Metals and grains also climbed, with soybeans – a casualty of the U.S.-China trade war – hitting its highest in over five months as investors snapped up risky assets. Gold was steady.

The White House said on Saturday that U.S. President Donald Trump told Chinese President Xi Jinping during talks in Argentina that he would not boost tariffs on $200 billion of Chinese goods to 25 percent on Jan. 1, as previously announced.

Beijing for its part agreed to buy an unspecified but “very substantial” amount of agricultural, energy, industrial and other products, the White House said in a statement.

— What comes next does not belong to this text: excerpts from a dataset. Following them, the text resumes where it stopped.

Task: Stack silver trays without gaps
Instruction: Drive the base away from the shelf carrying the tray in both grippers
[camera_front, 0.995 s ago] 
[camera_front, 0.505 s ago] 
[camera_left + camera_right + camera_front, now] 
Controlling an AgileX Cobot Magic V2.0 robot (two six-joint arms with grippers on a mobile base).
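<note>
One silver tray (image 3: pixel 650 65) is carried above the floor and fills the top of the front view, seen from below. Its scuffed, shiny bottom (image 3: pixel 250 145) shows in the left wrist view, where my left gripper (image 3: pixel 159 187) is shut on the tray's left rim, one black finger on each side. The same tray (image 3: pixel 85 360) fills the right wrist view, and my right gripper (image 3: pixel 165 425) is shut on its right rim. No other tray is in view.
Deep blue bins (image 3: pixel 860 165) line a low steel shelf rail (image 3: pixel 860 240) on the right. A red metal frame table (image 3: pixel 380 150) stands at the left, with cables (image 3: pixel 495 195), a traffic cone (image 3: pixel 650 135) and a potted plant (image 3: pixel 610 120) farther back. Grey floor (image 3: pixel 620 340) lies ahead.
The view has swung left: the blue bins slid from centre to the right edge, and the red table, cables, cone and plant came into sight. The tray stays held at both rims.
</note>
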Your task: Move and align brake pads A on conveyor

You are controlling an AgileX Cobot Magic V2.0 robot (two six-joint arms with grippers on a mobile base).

If no deal is reached within 90 days, both parties agreed that the 10 percent tariffs will be raised to 25 percent.

“The agreement to keep talking for 90 days during which tariffs are paused is an upside surprise,” U.S. bank Morgan Stanley said in a note to clients, but added that trade negotiations would be “bumpy”.

U.S. West Texas Intermediate crude was up 5.2 percent at $53.59 a barrel by 0347 GMT and international benchmark Brent oil jumped 4.9 percent to $62.37 a barrel.

Crude oil has not been included in the list of hundreds of products each side has slapped with import tariffs, but traders said the positive sentiment of the truce was also driving crude markets.

Prices of Chinese rebar steel and iron ore surged by their exchange-set trading limits of 7 percent and 5.9 percent, respectively, recovering from last week’s selloff that had been fueled by worries over a steel glut in top consumer China.

U.S. soybean futures jumped as much as 3.2 percent to an early peak of $9.23-3/4 a bushel, before trimming gains to around 1.8 percent.

U.S. soybean exports to top buyer China have declined in recent months after Beijing raised tariffs on the most valuable U.S. agricultural export to the country amid the trade war between the world’s top economies.

London copper gained 2 percent while Shanghai zinc climbed nearly 4 percent.

Mizuho Bank said “the durability (of the market rally) remains to be seen as both sides (U.S. and China) have a short time frame to iron out a deal that involves many thorny issues.”